Tuesday, 23 August 2011

An inconvenient truth.

Why is it, that whenever I think of things I want to do, it's about time I should be doing something else? I have my Waitrose induction tomorrow, so i should really go to bed now, and I have a couple of really busy days coming up. All day i've had to do interesting things, but I remained preoccupied with TV, singing, nothing much else. But suddenly I have inspiration to do lots of new things, ideas are whizzing round my head right now. For example, haircut ideas, Uni accommodation/budget/life/akjhafkhj (got my accommodation confirmed today! Room 3 - got a nice ring to it...), song lyrics (that's a first), tidying my room?! I'm mad, I'm rambling... I think this means I'm stressed.
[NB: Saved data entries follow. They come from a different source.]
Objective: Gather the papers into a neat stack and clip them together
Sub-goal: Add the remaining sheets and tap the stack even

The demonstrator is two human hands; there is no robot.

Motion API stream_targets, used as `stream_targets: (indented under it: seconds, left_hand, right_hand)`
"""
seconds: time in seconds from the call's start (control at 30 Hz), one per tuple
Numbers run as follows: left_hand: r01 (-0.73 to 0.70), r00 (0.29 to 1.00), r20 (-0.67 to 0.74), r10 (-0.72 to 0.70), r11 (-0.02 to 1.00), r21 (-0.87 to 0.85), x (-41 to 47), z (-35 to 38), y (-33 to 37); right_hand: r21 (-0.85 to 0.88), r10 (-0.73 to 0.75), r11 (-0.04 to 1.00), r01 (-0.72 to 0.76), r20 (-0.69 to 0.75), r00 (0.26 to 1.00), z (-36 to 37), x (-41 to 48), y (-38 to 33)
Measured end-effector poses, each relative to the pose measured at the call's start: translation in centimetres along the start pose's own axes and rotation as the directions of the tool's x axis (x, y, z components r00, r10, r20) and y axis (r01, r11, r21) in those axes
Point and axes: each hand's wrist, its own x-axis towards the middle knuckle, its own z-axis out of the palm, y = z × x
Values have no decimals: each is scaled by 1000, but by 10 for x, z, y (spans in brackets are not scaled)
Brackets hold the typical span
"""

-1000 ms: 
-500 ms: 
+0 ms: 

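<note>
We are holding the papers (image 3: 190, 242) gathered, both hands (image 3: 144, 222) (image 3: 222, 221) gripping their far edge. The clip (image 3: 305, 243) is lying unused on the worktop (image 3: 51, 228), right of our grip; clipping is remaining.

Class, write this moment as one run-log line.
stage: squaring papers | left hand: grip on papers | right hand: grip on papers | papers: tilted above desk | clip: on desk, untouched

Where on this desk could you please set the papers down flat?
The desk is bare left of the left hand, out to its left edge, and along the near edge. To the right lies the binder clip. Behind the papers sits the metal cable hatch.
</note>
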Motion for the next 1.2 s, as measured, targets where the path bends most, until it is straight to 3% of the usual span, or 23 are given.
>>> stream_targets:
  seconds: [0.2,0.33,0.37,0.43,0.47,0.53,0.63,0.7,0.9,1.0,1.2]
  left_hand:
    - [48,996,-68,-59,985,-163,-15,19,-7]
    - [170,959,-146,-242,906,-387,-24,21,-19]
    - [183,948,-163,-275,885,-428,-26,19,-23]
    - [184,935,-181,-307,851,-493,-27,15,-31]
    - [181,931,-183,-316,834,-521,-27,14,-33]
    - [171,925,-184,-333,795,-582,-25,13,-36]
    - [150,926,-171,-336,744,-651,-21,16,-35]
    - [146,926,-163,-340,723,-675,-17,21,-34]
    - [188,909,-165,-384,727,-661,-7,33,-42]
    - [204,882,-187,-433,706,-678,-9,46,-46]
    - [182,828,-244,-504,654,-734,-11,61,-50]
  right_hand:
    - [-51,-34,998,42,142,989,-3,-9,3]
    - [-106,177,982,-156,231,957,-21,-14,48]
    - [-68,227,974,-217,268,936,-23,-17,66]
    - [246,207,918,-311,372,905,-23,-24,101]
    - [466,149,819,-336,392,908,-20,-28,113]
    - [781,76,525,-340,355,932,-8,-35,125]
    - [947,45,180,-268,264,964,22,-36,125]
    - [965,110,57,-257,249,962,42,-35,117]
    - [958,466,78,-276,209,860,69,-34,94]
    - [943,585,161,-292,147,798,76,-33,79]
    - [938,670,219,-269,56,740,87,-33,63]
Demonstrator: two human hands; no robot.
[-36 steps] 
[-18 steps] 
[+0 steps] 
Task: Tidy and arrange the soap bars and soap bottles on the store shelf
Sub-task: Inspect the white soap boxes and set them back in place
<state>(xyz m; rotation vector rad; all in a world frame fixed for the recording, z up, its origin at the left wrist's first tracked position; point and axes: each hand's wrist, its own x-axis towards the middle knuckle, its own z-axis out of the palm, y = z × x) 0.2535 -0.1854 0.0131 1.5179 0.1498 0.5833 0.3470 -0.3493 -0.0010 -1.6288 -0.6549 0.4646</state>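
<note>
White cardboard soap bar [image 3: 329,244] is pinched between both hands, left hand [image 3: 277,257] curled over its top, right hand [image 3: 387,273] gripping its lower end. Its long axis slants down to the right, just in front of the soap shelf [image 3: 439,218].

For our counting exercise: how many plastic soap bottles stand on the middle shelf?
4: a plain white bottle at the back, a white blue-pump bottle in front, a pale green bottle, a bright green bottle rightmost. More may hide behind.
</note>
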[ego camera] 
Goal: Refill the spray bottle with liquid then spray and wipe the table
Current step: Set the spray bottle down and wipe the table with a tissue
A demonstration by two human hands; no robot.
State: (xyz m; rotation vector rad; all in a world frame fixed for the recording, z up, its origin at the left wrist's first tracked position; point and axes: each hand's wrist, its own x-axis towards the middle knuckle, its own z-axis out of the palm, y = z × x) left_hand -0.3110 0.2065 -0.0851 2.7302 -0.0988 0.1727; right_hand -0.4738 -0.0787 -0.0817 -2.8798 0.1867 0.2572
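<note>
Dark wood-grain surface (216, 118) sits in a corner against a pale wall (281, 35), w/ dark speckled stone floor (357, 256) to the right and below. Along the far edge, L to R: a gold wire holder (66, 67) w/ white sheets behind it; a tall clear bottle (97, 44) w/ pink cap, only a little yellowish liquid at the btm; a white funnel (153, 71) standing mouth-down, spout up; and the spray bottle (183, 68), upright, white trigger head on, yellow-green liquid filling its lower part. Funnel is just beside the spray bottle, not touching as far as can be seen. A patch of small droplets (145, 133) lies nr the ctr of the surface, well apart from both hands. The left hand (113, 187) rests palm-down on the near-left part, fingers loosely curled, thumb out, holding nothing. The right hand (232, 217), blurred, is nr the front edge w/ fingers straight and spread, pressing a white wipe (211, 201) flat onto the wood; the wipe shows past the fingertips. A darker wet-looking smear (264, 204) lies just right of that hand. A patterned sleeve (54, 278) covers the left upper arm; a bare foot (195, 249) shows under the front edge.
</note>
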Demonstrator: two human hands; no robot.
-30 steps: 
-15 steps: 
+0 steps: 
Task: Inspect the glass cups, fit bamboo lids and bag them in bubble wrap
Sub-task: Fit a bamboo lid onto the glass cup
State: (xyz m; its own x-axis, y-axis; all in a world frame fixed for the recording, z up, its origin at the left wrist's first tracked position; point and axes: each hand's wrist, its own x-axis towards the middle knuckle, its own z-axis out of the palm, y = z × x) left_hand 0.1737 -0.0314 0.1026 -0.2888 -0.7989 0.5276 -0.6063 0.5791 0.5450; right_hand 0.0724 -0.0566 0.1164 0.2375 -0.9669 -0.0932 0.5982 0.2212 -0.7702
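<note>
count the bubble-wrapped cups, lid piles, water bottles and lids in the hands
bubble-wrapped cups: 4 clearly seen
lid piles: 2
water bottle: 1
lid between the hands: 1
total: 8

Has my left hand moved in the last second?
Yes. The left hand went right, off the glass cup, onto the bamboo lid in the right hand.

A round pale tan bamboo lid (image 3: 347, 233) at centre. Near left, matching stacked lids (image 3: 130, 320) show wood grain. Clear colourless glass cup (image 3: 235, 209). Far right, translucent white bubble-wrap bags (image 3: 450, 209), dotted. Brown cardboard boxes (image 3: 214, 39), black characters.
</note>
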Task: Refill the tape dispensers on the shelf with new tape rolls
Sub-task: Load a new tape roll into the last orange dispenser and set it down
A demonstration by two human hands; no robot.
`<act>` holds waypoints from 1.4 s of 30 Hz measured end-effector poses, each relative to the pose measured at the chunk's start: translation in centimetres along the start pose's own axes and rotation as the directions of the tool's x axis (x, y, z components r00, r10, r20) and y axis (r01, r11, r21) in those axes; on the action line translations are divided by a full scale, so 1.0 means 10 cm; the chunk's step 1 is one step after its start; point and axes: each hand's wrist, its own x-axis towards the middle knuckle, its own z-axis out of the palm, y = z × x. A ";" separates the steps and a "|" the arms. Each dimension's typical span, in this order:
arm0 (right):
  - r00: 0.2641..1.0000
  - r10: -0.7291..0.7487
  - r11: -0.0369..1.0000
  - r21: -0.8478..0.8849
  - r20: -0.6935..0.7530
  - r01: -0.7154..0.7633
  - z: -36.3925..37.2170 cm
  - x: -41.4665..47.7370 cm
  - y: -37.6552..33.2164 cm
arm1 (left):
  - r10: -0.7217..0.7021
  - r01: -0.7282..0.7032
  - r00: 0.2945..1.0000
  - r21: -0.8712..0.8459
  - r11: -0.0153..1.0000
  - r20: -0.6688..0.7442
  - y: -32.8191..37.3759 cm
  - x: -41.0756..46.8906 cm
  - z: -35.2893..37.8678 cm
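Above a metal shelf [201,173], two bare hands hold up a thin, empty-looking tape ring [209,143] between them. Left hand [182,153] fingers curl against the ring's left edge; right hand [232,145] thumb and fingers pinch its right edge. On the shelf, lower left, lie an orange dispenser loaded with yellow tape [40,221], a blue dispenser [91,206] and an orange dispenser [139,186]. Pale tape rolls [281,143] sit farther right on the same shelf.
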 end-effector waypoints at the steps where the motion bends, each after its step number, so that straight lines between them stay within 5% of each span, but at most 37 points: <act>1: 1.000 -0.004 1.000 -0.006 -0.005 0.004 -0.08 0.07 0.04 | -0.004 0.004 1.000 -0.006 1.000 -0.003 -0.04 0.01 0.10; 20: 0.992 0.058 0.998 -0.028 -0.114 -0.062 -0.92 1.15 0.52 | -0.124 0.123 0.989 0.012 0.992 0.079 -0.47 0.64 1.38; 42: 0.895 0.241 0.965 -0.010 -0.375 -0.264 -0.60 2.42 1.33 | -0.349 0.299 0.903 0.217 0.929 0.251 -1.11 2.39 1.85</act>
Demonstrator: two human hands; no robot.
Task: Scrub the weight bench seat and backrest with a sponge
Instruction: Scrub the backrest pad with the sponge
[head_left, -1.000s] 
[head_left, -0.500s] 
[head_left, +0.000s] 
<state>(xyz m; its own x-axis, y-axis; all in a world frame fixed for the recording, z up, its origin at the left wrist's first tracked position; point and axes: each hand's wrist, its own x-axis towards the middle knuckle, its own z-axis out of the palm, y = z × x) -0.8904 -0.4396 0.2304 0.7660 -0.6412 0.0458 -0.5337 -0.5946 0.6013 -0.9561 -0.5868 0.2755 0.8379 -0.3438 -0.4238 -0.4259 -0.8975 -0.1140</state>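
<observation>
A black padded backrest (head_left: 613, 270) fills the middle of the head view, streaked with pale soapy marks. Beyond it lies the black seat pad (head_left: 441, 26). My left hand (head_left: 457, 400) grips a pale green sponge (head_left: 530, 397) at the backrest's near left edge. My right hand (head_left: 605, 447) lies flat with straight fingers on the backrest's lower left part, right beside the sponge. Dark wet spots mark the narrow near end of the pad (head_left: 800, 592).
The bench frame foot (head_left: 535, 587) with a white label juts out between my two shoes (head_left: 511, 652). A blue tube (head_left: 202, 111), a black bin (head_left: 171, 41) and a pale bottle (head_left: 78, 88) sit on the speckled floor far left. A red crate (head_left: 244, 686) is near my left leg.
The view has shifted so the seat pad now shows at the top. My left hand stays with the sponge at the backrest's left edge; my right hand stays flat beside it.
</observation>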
Too many things at the moment are happening. Most of them are exciting new things that I'm happy about, I just can't juggle too many things at once, that's my problem. I try and take things one at a time, but when there's no time left to sort things out, I panic. Also, I'm flat out broke which doesn't help with the stress thing. I'm going to have to borrow some money from my mum tomorrow to get me to work and back, great. At least I'll get paid a bit for the induction. So now I'm a bit less flustered having written down this incoherent ramble...

Yeah, still stressed.

I think I want something inbetween the three... But not as dated as the first, blonde as the second, or as straight as the third. Easy.